La segunda razón es que cada organización de este tipo precisa de una capacidad de auto-análisis importante. Y se precisa también que dicho análisis pueda traducirse efectivamente en dispositivos organizacionales que tomen en cuenta lo elaborado críticamente. También que esta traducción se produzca en situación. Y para traducir en situación, es decir, atendiendo a las cuestiones específicas de cada contexto, es preciso que la palabra y la acción sostengan el trabajo cotidiano colectivo.

La voz y el cuerpo, entonces, están presentes de manera fundamental entre los aprendizajes hacia el proyecto de autonomía.

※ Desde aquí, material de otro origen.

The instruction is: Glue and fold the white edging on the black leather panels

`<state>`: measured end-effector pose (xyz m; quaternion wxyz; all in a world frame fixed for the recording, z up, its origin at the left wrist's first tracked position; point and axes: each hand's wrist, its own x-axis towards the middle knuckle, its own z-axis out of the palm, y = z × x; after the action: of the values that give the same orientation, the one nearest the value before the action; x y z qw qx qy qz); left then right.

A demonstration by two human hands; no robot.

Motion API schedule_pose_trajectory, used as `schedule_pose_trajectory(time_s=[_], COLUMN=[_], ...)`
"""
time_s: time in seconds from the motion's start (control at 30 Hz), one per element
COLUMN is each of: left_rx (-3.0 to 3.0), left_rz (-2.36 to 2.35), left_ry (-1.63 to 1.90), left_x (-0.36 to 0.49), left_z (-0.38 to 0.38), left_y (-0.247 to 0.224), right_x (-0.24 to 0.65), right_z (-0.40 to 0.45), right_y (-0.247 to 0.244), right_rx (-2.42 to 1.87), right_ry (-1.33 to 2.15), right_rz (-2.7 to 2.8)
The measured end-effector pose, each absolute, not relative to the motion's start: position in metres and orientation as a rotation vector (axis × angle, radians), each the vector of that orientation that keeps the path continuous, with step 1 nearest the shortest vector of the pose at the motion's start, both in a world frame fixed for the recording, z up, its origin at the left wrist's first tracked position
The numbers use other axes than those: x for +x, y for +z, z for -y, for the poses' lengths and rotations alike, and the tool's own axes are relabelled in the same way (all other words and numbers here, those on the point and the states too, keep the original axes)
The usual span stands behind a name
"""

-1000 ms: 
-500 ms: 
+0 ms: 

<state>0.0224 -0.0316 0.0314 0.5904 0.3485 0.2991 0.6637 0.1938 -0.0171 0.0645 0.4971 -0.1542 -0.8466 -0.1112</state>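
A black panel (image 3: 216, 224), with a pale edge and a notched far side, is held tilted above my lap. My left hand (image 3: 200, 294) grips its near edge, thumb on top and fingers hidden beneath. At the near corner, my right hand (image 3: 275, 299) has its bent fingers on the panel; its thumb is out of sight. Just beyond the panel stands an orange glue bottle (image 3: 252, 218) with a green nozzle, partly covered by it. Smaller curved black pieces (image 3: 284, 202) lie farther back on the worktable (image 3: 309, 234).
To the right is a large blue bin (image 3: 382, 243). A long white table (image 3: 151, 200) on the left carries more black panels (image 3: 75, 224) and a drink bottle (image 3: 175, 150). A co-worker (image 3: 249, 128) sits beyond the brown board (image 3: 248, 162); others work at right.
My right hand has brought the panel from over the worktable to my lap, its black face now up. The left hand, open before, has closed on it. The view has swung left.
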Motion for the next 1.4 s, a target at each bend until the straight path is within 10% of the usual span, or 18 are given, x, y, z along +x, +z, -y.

También está presente la concepción de la forma que adquieren palabras y acciones para trans-formarse, precisamente. En tanto estamos corrientemente educados en la heteronomía, tendemos a disociar nuestros cuerpos, deseos, emociones y pensamientos. Solemos asignar "más valor” al modo analítico que priorice el pensamiento y es corriente que en nuestras sociedades la educación no contemple ni siquiera las posibilidades del cuerpo, la emoción, la palabra y otros tipos de lenguajes de los que como humanos somos capaces. Entonces, esta segunda cuestión de peso nos alerta acerca de que para construir con otros un proyecto auto-gestionado también debemos re-educarnos en forma integral, aprendiendo a tomar en cuenta todas nuestras posibilidades humanas. Diríamos que está más cerca del arte que de la producción de silogismos.

La ilustración que abre este artículo pretende reflejar esa cualidad artística (estética) del pensamiento colectivo auto-gestionado: así como mi hijo a los tres años y medio podía usar su potencia plástico-creadora para construir una imagen nueva de un autito, nosotros debemos permitirnos crear nuevas plasticidades mentales, corporales, estético-creativas y discursivas para pensar en y hacia la autonomía como proyecto.